Personne n'avait jamais su pourquoi elle était entré en religion ! Même Soeur Marie-Pascale qui avait la charge de veiller à la communauté des Filles de la Visitation, avait eu des doutes à son sujet. On pouvait dire, sans trop se tromper, que si un quelconque Dieu visitait régulièrement ceux et celles qui se consacraient à lui, cela devait faire bien longtemps qu'il ne s'était pas arrêté rue du Bac, dans le sixième bien pensant, ou vivotaient les neuf religieuses en fin de parcours, qui avaient choisi de se cacher du monde et de finir leur vie dans un service divin qui sentait bon la cire d'abeille, la lessive à la main, et la fumée légère des cierges qui éclairaient le petite oratoire.
Le jour de la distribution des sourires, Soeur Jeanne de Jésus, de son nom terrestre Paule d'Agier de Rufosse,était probablement déjà en train de pester contre un encensoir qui ne fermait pas bien, un calice mal nettoyé, un missel sans marque-page. Personne n'avait jamais compris pourquoi, régulièrement,alors que le reste de la communauté se plongeait dans l'oraison et la lecture édifiante, Soeur Jeanne de Jésus n'était pas là. Seule une petite novice, connaissaient le goût du jeu de Soeur Jeanne de Jésus et savait que c'était pour la mettre à l'abri de la tentation que sa famille l'avait dirigé vers la vie religieuse et les murs épais d'un couvent,sensé la protéger contre elle-même.

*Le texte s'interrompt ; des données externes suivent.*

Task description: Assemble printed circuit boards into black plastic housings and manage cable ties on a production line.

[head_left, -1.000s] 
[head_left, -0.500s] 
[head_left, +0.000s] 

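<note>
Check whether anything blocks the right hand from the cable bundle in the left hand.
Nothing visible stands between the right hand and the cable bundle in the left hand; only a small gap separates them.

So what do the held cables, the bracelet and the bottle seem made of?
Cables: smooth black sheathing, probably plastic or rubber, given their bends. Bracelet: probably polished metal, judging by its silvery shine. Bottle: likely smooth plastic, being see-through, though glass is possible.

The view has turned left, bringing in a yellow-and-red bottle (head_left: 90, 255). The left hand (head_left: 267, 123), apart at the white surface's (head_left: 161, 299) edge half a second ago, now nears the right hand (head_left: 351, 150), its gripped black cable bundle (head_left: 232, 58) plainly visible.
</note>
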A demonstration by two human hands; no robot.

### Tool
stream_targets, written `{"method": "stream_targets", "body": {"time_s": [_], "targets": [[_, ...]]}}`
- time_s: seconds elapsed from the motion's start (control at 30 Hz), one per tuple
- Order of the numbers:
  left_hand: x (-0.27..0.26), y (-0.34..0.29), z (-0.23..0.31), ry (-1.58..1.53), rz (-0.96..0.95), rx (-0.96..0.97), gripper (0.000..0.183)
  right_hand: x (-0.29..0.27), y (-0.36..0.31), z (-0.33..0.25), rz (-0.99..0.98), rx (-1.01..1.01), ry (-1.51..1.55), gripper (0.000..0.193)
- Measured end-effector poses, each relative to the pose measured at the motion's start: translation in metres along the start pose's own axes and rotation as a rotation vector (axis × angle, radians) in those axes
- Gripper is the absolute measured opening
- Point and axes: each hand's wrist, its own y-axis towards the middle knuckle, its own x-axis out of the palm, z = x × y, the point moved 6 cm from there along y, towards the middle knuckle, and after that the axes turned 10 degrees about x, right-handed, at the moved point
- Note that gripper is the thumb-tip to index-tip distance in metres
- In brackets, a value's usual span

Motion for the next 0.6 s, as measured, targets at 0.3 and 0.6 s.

Pour régler les dettes de jeu accumulées pendant les parties de cartes et protéger sa réputation de femme honnête, Soeur Jeanne de Jésus collectait puis revendait de la ferraille qu'elle récupérait sur les chantiers . Soeur Jeanne de Jésus traversait la Seine, poussant devant elle une sorte de châssis de voiture d'enfant sur lequel était posé une grande caisse en bois abritant le résultat de ses collectes métallières. Les mâchoires serrées, l'invective prête à fuser contre celui qui ne se pousserait pas à temps, Soeur Jeanne de Jésus fonçait tout droit. Il n'y avait ni Seigneur,ni Dieu,ni résurrection. Il n'y avait que les nuits aux couvent, et les milieux de journée devant le tapis vert.